▶ [Prompt]
Take the material below and reproduce, word for word, only the lines from the line with "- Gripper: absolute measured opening" through the line with "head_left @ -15".

▶ [Information shown]
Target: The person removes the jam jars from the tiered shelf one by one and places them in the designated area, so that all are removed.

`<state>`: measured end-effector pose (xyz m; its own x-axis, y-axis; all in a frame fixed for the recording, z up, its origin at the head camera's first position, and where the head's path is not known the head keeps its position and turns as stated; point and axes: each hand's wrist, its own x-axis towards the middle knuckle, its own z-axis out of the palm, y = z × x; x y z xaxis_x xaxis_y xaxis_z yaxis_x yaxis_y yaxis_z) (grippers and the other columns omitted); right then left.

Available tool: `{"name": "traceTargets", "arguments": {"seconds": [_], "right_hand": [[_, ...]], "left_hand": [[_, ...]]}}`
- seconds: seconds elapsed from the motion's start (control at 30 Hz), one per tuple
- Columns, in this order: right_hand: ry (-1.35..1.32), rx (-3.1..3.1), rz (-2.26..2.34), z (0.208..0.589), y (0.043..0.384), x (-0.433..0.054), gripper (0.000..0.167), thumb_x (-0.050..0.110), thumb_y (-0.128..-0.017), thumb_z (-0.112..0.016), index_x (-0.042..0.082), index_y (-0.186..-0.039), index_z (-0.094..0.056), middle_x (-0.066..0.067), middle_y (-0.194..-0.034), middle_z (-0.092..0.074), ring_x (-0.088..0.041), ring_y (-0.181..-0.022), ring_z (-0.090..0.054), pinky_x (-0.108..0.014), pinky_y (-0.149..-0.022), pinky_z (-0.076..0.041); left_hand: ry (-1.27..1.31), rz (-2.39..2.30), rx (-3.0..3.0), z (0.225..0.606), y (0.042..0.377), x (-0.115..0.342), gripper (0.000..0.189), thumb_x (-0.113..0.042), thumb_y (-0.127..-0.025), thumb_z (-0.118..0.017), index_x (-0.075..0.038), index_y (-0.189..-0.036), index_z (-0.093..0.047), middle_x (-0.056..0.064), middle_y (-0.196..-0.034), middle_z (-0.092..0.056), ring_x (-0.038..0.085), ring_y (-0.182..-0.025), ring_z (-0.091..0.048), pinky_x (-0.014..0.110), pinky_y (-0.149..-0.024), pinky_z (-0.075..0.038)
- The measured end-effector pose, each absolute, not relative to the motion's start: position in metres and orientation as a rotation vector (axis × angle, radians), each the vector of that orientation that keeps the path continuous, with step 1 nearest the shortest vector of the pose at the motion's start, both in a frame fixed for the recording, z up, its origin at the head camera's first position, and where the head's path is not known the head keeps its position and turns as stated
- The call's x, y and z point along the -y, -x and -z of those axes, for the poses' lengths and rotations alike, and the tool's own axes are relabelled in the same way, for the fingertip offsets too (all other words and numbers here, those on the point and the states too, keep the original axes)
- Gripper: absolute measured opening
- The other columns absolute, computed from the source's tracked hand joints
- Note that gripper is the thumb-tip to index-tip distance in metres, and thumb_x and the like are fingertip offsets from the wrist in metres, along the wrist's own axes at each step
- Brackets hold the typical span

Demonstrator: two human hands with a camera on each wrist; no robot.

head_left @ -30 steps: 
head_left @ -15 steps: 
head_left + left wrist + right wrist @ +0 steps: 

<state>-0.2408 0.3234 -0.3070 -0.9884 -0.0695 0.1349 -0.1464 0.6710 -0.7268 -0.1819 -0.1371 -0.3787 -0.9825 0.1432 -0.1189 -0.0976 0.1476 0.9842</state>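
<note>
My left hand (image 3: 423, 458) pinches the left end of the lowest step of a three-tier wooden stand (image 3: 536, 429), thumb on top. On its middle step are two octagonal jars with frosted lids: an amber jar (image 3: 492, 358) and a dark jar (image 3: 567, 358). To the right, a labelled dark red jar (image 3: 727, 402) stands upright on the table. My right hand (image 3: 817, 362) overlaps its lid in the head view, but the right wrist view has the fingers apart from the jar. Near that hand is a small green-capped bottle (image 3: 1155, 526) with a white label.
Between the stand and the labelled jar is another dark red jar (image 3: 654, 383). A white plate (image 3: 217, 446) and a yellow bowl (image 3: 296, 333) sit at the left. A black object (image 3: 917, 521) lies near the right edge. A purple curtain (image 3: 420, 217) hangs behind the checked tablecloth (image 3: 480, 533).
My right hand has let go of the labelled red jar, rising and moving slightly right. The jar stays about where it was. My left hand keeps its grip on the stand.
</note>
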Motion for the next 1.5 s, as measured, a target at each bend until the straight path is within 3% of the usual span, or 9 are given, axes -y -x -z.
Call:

▶ [Expected output]
- Gripper: absolute measured opening
- The other columns absolute, computed from the source's tracked hand joints
- Note that gripper is the thumb-tip to index-tip distance in metres, and thumb_x and the like are fingertip offsets from the wrist in metres, along the wrist's own axes at each step
- Brackets hold the typical span

Demonstrator: two human hands with a camera on each wrist; no robot.

head_left @ -30 steps: 
head_left @ -15 steps: 

This exercise is now fully answered.